__Problem description__.
It would help if you retyped the data exactly, leaving out the pictures.

Stored items:
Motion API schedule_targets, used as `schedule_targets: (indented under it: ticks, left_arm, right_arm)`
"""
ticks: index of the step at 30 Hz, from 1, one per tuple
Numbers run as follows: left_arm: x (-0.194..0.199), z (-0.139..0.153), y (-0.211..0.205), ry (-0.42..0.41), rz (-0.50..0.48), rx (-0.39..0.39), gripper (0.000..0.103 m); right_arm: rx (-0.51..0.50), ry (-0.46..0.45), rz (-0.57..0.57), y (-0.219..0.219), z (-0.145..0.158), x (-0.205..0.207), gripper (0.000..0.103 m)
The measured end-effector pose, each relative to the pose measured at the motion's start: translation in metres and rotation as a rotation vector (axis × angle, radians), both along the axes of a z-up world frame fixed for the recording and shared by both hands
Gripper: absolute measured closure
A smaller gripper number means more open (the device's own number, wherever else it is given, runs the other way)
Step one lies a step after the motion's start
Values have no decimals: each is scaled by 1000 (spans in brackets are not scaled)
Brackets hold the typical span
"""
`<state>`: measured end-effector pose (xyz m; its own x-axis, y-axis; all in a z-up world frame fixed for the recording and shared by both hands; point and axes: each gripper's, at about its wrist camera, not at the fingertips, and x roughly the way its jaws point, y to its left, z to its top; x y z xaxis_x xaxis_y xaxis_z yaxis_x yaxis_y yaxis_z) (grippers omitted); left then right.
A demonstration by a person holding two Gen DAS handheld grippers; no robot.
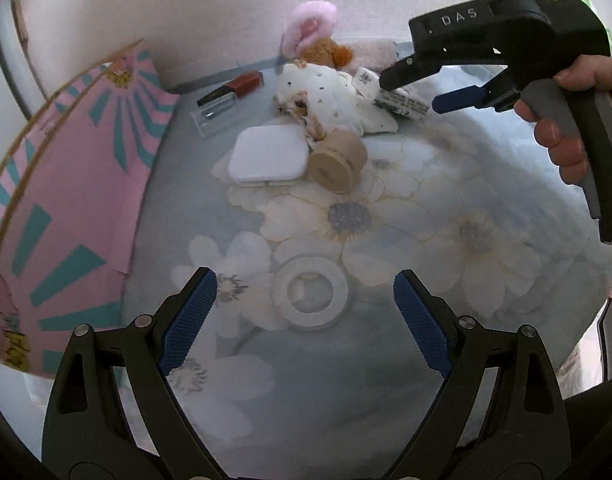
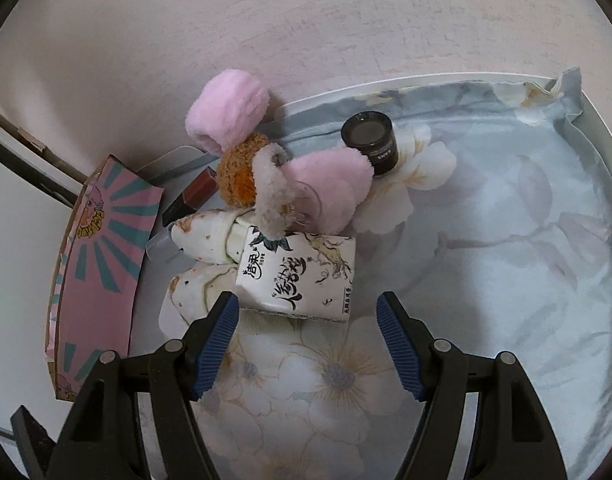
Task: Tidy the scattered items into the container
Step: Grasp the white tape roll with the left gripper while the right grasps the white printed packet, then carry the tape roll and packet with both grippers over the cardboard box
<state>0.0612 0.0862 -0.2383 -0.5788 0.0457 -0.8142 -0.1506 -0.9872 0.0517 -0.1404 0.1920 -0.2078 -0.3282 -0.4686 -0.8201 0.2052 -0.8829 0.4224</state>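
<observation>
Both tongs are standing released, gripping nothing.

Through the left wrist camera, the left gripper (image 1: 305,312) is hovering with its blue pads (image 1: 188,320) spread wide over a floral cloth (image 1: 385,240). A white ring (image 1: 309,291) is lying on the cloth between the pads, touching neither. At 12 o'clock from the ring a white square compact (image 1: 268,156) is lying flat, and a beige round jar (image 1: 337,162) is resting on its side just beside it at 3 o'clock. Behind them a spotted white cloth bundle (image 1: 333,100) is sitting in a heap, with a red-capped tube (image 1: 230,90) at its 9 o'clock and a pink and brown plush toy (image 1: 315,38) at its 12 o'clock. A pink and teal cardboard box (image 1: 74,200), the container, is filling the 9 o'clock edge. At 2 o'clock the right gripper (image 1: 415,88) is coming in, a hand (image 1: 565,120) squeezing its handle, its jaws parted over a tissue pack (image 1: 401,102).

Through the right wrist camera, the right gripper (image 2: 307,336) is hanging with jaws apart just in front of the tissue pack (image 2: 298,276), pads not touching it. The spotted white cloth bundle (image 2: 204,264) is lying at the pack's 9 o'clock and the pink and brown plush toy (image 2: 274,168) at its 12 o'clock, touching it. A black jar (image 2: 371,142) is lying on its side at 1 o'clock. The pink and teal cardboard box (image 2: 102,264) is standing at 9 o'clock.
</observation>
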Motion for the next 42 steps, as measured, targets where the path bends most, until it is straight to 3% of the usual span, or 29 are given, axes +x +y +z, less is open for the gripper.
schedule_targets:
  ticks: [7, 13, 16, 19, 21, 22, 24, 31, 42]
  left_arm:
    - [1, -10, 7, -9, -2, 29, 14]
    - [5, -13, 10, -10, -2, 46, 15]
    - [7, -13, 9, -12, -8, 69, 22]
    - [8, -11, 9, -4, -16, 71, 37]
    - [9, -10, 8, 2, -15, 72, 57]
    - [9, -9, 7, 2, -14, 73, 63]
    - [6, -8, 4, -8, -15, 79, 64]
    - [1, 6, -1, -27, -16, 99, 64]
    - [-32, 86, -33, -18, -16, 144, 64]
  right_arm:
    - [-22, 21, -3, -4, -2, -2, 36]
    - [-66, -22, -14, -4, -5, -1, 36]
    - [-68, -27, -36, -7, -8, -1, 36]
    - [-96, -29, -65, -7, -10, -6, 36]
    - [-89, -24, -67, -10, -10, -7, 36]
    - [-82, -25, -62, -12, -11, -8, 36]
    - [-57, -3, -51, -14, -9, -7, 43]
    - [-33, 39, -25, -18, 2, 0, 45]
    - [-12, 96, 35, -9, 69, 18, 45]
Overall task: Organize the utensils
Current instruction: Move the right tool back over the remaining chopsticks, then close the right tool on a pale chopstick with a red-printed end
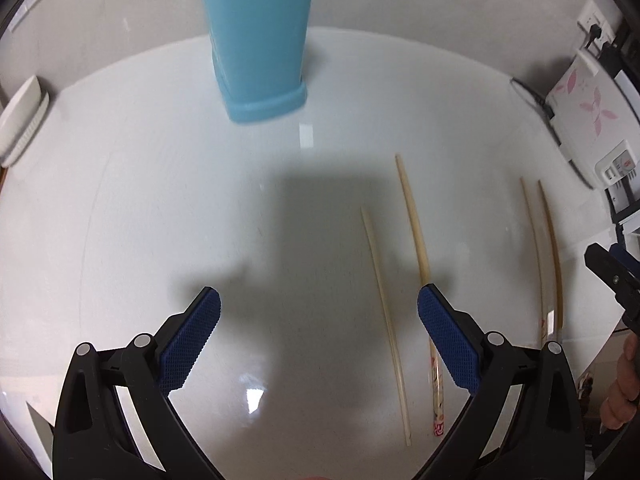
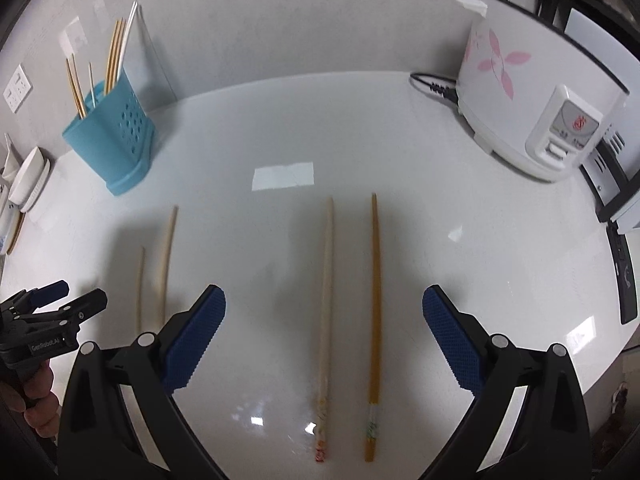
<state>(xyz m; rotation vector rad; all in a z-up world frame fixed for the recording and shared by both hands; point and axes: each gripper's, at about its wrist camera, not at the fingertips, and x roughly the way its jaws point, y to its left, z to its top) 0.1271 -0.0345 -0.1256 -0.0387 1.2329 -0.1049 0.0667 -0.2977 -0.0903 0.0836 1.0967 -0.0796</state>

__Answer to this task__.
Motion API schedule_targets, used as `schedule_targets: (indented under it: ticks, left_arm, right_arm)`
"""
ticks: index of the step at 30 Hz, from 1, one per tuple
Numbers run as follows: left_arm: x (-0.194..0.199), z (-0.139..0.153), y (-0.211..0.205), ry (-0.42..0.41), rz (-0.50..0.48), rx (-0.39..0.39), gripper (0.000..0.103 m); right_arm: rx (-0.51..0.50), ry (-0.46..0.45), rz (-0.57..0.57), y (-0.219..0.219), z (-0.145..0.158), x (-0.205..0.207), gripper (0.000..0.103 m)
The measured end-effector pose, each relative to the pose measured at the motion's start: translation in metres and rotation as a rotation vector (axis × angle, radians), both along the axes of a z-up world frame fixed for the recording and shared by both hands
Gripper: absolute measured closure
A smaller gripper number means more open (the device's own number, wherever else it is given, runs the other way)
Step one lies a step after the motion's start
Values have no decimals: each is scaled by 1000 (spans in brackets are not scaled)
Brackets hold the typical span
"""
`<state>`: measured end-effector pose (xyz m; its own x-axis, y-axis; all in a z-up world frame fixed for the recording and shared by both hands; point and axes: each gripper's, at about its wrist camera, not at the fingertips, and x roughly the way its jaws point, y to its left, z to its top; x y z xaxis_x xaxis_y xaxis_z yaxis_x yaxis_y yaxis_z) (grippers omitted); left then right.
A demonstration by a person holding two Gen DAS handheld grippers; no robot.
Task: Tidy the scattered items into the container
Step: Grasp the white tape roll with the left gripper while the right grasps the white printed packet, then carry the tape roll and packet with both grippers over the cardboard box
<state>0.0612 0.0862 -0.2383 -0.5788 0.0457 -0.8142 -0.1506 -0.9872 0.0517 -0.1404 0.1920 -0.2078 -0.3282 -0.4686 -0.8201 0.2052 -0.8829 0.4224</state>
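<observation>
Both tongs are standing released, gripping nothing.

Through the left wrist camera, the left gripper (image 1: 305,312) is hovering with its blue pads (image 1: 188,320) spread wide over a floral cloth (image 1: 385,240). A white ring (image 1: 309,291) is lying on the cloth between the pads, touching neither. At 12 o'clock from the ring a white square compact (image 1: 268,156) is lying flat, and a beige round jar (image 1: 337,162) is resting on its side just beside it at 3 o'clock. Behind them a spotted white cloth bundle (image 1: 333,100) is sitting in a heap, with a red-capped tube (image 1: 230,90) at its 9 o'clock and a pink and brown plush toy (image 1: 315,38) at its 12 o'clock. A pink and teal cardboard box (image 1: 74,200), the container, is filling the 9 o'clock edge. At 2 o'clock the right gripper (image 1: 415,88) is coming in, a hand (image 1: 565,120) squeezing its handle, its jaws parted over a tissue pack (image 1: 401,102).

Through the right wrist camera, the right gripper (image 2: 307,336) is hanging with jaws apart just in front of the tissue pack (image 2: 298,276), pads not touching it. The spotted white cloth bundle (image 2: 204,264) is lying at the pack's 9 o'clock and the pink and brown plush toy (image 2: 274,168) at its 12 o'clock, touching it. A black jar (image 2: 371,142) is lying on its side at 1 o'clock. The pink and teal cardboard box (image 2: 102,264) is standing at 9 o'clock.
</observation>
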Motion for the next 42 steps, as measured, targets where the path bends most, until it is straight to 3% of the usual span, or 29 are given, axes +x +y +z, less is open for the gripper.
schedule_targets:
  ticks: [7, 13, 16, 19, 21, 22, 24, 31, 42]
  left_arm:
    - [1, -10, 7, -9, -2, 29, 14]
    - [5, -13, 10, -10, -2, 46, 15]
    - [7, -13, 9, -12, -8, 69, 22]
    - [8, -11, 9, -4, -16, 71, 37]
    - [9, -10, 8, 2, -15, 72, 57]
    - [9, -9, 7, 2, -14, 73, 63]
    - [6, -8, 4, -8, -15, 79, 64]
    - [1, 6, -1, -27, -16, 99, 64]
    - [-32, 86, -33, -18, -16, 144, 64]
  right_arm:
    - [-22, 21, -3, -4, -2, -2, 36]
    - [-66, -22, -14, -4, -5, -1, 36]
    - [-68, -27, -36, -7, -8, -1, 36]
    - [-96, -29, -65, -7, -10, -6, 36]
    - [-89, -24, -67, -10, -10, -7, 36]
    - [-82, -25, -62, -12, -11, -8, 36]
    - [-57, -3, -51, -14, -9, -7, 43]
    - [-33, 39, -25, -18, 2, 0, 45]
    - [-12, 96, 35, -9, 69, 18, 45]
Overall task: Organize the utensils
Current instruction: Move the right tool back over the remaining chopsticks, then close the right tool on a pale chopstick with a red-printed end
<state>(xyz m; rotation vector rad; all in a z-up world frame fixed for the recording and shared by both hands; point and axes: each gripper's, at about its wrist camera, not at the fingertips, and x roughly the way its jaws point, y to its left, z to its top) 0.1271 -0.0345 -0.1256 -0.0387 1.2329 -0.1049 0.0667 -0.2977 -0.0903 0.0836 1.0967 -0.0796</state>

Nothing further remains for this exercise.